PAUL STAINTON: Does it worry you that Circle have posted losses as well? They don’t appear to have everything right yet, do they
STEWART JACKSON: No, certainly not. And I think that it’s a case study in handing over a hospital, an acute hospital, to a private company. Obviously the Government hope it works in the long term, and they’ve got to make sure it does work. And if it doesn’t work, then obviously it will set back the case for involving the private sector. I’m not hostile inherently to the private sector being involved in the health service, providing health is always free at the point of use.
PAUL STAINTON: Well they’ve always got to make a profit, haven’t they?
STEWART JACKSON: They have got to make a profit.

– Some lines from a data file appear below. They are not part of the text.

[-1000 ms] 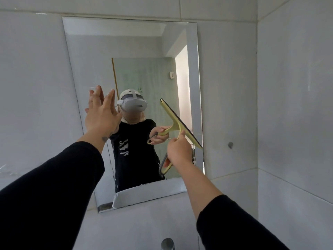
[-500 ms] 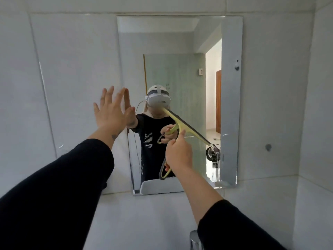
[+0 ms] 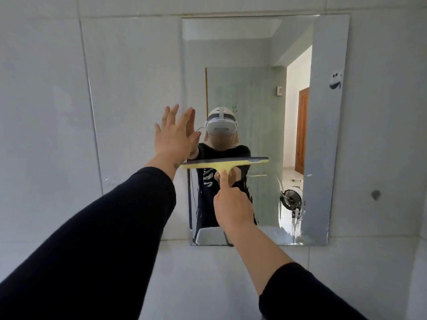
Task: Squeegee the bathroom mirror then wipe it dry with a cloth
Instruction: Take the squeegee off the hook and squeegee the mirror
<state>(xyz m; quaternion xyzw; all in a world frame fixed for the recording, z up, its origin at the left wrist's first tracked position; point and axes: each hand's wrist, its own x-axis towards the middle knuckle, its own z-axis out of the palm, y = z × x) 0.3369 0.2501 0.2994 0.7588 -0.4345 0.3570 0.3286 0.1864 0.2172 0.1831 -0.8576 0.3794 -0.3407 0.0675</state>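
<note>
The squeegee (image 3: pixel 223 163) is grasped in the right hand (image 3: pixel 233 204), with the forefinger laid along the yellow handle up to the head. This hold is judged to give firm, even pressure on the blade. The blade is held level across the mirror (image 3: pixel 323 139), at about mid-height and toward its left side, so that a full-width strip can be drawn downward. Whether the blade edge is actually pressed on the glass cannot be told.

The left hand (image 3: pixel 175 135) is kept open and empty, fingers spread, raised at the left edge of the mirror. It is probably set against the wall (image 3: pixel 69 112) or the glass as a brace; contact cannot be confirmed.

Streaks and droplets are seen low on the right of the mirror, and a smudge near the upper right. The squeegee stage is therefore judged unfinished. No cloth is visible.
</note>
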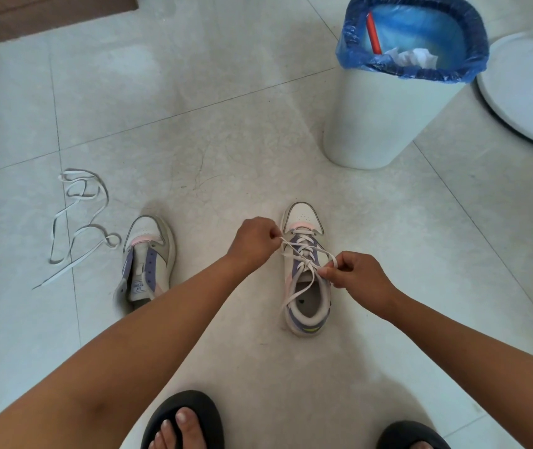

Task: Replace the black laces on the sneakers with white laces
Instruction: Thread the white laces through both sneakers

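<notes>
Both hands pinch the white lace [304,254] threaded in the right shoe [305,270]: left hand [254,243] left of its toe, right hand [356,275] beside its collar.

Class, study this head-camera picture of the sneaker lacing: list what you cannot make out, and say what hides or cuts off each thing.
- Lace ends: hidden inside the left hand and right hand pinching the white lace.
- Tongue label on the unlaced sneaker: too small to read.
- Bin contents: partly hidden by its blue liner.
- Round white object: cut off by the right edge.
- Slippers: cut off by the bottom edge.
</notes>
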The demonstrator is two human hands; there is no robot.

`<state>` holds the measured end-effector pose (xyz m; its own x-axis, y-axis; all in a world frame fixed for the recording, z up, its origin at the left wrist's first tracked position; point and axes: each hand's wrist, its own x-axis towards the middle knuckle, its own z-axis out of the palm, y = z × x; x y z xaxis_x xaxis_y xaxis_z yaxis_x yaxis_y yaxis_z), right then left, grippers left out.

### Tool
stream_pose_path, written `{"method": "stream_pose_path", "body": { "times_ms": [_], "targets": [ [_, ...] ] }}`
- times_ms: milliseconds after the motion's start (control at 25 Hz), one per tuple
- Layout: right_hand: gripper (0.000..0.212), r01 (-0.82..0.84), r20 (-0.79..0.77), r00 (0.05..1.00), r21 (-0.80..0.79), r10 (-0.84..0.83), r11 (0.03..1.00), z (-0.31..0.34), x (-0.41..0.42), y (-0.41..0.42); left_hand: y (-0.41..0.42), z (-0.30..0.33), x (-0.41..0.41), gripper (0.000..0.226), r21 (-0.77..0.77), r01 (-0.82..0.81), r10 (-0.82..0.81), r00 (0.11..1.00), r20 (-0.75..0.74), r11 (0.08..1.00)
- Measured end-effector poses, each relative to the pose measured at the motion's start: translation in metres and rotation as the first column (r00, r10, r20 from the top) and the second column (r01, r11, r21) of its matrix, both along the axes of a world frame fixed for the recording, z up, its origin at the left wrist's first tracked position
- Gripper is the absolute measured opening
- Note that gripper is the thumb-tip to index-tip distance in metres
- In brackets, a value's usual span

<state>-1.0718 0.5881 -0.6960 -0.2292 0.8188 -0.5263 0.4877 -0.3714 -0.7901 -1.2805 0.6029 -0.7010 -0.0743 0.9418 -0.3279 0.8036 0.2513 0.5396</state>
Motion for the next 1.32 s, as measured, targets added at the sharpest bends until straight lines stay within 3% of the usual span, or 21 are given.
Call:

PAUL STAINTON: That’s what a lot of people have problems with.
STEWART JACKSON: Well yes, but they’re .. all .. the difference between Peterborough and Hinchinbrooke is Peterborough have got to make a profit, but it’s in the public sector. Because actually if they don’t cut their costs, the deficit’s going to increase. That’s part of the problem. They never delivered on the substantial savings that they had to make.
PAUL STAINTON: What they just went on willy-nilly thinking, oh, somebody will bail us out.
STEWART JACKSON: Well essentially yes. There was a .. from about 1997, there was a consensus in the city, quite rightly, that you couldn’t go on with PDH and Edith Cavell falling apart. They needed £200 million worth of work doing on them. You had to have a new hospital. Fine. But the PFI scheme was disastrous. And obviously we’re picking up the pieces now. And my job is to try and say what are the lessons to be learned and how can we go forward with a viable situation financially.